Throughout the material below, count each line in which the word "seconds" appears, then reply with the count only.
=====
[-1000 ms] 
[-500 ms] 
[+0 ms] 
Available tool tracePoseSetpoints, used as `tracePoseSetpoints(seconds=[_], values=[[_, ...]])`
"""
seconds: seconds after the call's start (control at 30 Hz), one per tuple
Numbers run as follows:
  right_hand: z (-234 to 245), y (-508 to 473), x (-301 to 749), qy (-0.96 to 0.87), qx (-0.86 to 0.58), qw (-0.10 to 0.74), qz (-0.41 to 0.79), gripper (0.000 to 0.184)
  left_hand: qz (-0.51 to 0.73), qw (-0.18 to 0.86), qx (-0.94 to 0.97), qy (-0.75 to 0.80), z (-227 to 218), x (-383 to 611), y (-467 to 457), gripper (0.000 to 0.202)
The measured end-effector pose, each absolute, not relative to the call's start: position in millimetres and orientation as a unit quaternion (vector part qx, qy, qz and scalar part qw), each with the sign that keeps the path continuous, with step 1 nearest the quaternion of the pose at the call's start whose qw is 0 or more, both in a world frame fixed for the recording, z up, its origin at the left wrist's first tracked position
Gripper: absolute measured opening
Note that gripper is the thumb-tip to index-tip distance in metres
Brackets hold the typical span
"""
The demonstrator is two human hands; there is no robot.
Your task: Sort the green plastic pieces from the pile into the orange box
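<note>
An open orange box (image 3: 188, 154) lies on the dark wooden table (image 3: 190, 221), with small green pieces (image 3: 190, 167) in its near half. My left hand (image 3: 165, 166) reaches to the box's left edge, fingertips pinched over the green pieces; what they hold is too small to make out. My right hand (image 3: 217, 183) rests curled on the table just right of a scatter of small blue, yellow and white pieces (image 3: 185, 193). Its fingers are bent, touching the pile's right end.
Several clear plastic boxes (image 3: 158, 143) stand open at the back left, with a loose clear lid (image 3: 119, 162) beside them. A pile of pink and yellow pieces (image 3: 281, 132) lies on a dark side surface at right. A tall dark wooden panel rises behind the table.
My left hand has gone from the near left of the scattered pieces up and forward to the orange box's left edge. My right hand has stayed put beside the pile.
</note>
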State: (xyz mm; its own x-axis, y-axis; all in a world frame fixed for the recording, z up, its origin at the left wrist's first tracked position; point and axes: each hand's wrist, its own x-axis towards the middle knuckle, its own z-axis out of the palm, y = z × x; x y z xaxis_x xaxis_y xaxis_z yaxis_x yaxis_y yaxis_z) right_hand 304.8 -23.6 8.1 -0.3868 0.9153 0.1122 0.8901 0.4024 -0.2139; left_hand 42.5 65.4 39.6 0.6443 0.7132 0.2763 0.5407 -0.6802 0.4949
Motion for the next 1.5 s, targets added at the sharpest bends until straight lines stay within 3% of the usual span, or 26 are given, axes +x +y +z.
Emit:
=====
Reply →
2